_Exercise goal_.
Below are some records. Quote exactly the lines from the one that contains "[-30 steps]" through the last, both included, and leave out the pictures.
┌──
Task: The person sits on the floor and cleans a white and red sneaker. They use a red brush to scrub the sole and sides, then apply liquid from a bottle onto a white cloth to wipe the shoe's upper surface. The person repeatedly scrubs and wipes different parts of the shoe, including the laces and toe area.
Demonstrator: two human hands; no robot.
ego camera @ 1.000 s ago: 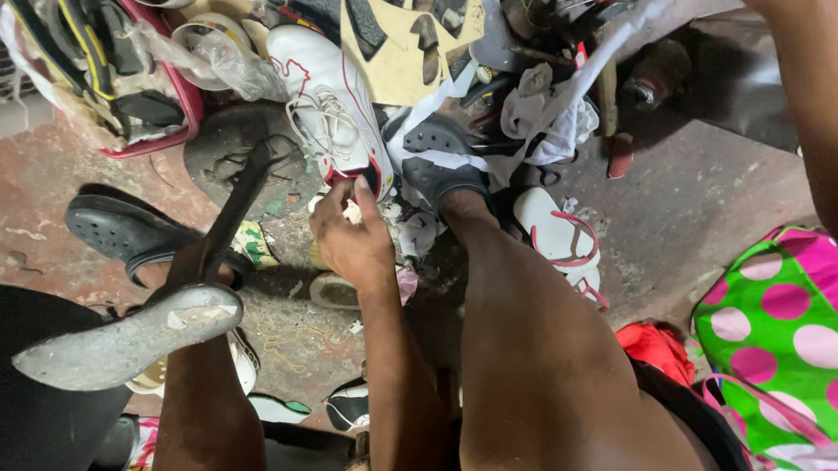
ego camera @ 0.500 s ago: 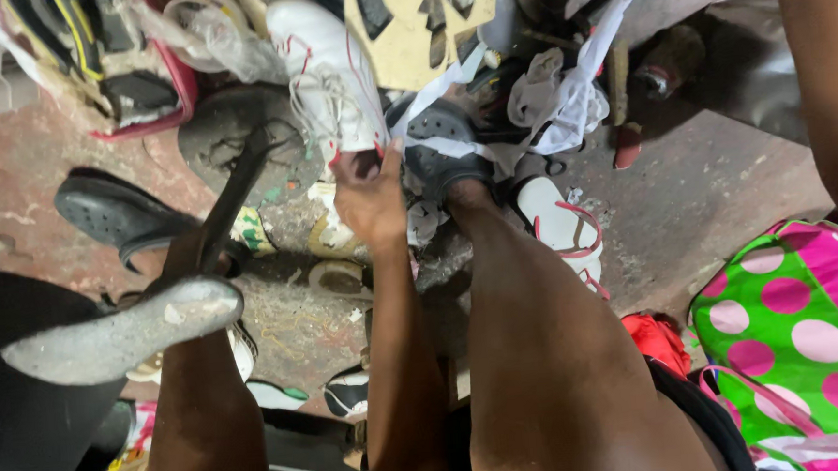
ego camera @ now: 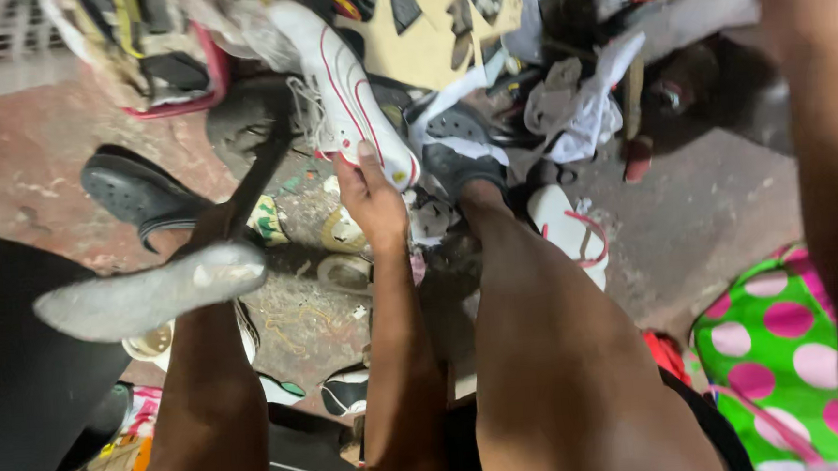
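Sneaker (ego camera: 347, 94): white w/ red stripes. Clog (ego camera: 135, 195): black; flip-flop (ego camera: 569, 236): white, pink straps. Bag (ego camera: 795, 358): bright green w/ pink and white polka dots; sole (ego camera: 151, 295) grey; floor (ego camera: 718, 207) reddish-brown, stained.

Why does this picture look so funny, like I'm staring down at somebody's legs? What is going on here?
The camera sits on a person's head and looks down, so you see their own bare legs and arms. One hand reaches forward and grips a white sneaker with red lines. The other arm is at the right edge; its hand is cut off. On the stained concrete floor lie a black rubber clog, a white flip-flop with pink straps, a grey shoe sole and a green bag with pink dots.
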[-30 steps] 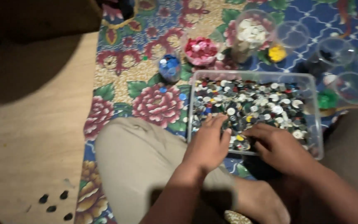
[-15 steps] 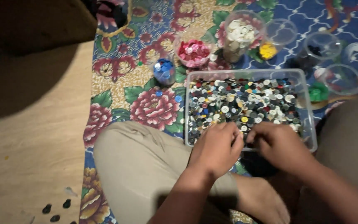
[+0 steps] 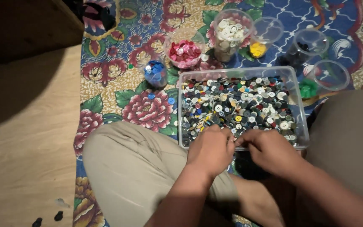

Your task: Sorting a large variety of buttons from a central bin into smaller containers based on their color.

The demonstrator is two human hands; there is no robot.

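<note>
Both hands [image 3: 240, 149] nearer the tray [image 3: 299, 122] rim than before

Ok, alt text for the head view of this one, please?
Both hands, left hand and right hand, meet at the near edge of a clear plastic tub full of mixed coloured buttons, on a floral mat. Behind it stand clear cups: blue buttons, red buttons, white buttons, yellow buttons.

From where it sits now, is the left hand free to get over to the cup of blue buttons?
Probably yes: the left hand rests at the clear tray's near-left corner, and only open floral mat lies between it and the blue-button cup.
</note>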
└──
_The answer_.
[-30 steps] 
[-15 steps] 
[+0 steps] 

Your task: Sorting a large variety of buttons from a central bin into smaller containers based on their color.

The demonstrator is two human hands; there is no robot.

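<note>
Both hands [image 3: 240, 149] nearer the tray [image 3: 299, 122] rim than before

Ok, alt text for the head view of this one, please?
Both hands, left hand and right hand, meet at the near edge of a clear plastic tub full of mixed coloured buttons, on a floral mat. Behind it stand clear cups: blue buttons, red buttons, white buttons, yellow buttons.

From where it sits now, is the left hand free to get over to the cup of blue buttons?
Probably yes: the left hand rests at the clear tray's near-left corner, and only open floral mat lies between it and the blue-button cup.
</note>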

No additional answer text is required.